3.13.2009

la bouteille vide

God, I hope that means "the empty bottle" in French...lately, I've had this whole drive to translate things.  Don't know what it means.  I do know how to say it in Hindi, too, though....

But anyway.

Over the past four years, I've found myself missing high school quite a few times: I had some pretty awesome classes, awesome teachers, and there was this atmosphere that was generally a'ight.  Not to mention the clubs, especially Amnesty, where we mostly just hung out and had goodtimes.


There are no moments that I really want to relive from this place.  I don't know if it comes from having lived on this campus--so putting up with the ambience of high pretentiosity 24/7--or just not being as able to coast through stuff (yes, this place is high fucking pressure oh god I should be doing finals right now)...but really, I'm so happy to be leaving.  It's not just the fact that, as a fourth-year, there's very little to care about on campus anymore, but also just god I am sick of this place.  I now fully understand why people take quarters off.

Don't get me wrong, though: I'm totally going to miss some of the individuals (staff, students, professors, and kids included), but I somehow suspect that we would have had more goodtimes on another campus.

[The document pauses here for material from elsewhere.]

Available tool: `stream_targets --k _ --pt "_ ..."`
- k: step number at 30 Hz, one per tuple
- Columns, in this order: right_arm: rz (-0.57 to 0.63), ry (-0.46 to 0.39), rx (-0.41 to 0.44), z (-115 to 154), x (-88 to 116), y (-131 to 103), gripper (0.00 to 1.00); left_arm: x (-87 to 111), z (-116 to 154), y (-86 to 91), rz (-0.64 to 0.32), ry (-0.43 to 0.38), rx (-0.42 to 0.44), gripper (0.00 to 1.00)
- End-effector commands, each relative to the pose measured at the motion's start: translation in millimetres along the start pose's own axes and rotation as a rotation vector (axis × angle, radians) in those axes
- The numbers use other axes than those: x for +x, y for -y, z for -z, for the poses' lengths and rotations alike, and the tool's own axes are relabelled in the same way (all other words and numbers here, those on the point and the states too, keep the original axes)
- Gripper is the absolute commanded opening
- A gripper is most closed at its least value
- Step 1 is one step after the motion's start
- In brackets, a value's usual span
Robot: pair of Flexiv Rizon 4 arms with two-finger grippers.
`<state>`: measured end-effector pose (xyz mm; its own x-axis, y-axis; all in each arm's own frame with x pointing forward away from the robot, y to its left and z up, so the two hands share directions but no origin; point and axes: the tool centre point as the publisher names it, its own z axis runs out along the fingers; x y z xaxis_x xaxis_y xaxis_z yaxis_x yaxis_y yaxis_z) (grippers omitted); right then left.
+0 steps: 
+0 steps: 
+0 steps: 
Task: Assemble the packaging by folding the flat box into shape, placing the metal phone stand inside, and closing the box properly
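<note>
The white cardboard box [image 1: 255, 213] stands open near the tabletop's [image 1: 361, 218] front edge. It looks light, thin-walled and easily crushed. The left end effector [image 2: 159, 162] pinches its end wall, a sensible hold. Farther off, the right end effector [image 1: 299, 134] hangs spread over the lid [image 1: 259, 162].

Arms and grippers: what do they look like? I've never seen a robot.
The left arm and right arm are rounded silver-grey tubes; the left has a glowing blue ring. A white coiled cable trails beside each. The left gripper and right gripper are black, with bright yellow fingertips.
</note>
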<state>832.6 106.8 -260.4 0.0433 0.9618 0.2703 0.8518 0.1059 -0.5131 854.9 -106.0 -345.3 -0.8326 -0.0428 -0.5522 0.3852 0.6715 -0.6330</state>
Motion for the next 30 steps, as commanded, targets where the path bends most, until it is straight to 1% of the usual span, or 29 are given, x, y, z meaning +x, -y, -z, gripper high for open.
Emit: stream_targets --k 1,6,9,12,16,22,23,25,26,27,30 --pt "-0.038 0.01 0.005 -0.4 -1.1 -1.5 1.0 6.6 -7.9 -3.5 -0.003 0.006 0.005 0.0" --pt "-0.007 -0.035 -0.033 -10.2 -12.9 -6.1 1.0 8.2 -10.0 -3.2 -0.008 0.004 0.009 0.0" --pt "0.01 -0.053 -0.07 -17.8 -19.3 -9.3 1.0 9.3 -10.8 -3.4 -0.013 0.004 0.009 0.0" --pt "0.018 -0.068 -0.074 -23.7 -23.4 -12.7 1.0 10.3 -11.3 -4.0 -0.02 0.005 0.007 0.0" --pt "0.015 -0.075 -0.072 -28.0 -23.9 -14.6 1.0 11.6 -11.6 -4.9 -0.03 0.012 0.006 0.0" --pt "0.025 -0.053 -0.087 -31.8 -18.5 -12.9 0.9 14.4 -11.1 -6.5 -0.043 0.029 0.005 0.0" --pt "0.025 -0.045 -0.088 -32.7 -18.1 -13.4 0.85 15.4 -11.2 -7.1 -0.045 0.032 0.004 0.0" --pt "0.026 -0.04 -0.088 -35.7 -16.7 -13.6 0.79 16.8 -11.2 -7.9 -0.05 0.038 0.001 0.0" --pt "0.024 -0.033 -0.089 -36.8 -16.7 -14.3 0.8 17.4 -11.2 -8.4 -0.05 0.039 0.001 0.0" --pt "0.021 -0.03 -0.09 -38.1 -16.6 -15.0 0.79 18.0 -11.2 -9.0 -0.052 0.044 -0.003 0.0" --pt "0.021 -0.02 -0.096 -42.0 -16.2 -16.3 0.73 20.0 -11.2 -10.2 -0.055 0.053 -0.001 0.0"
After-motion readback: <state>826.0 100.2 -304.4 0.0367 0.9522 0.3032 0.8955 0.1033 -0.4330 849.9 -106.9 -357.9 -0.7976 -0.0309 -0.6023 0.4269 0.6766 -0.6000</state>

Also, I'm not very good at maintaining this feeling of "missing," maybe it comes from having moved so much.  I just know that I spent two years in touch with my sixth-grade friend and then, one day, never got around to replying to a message she'd sent me.  I didn't really have anything to say to her, I guess.  (Really: everyone has their own lives to live, who the fuck cares what you're doing even five years down the road?)

But yeah.  Good-bye University, wish there was some way to make this sound less sentimental because I sure as hell don't care.  (And I'll be back for the summer anyway.)


(I guess I should also point out: a) that I never visited high school, despite occasional bursts of guilt, and b) I ditched my very last class here.)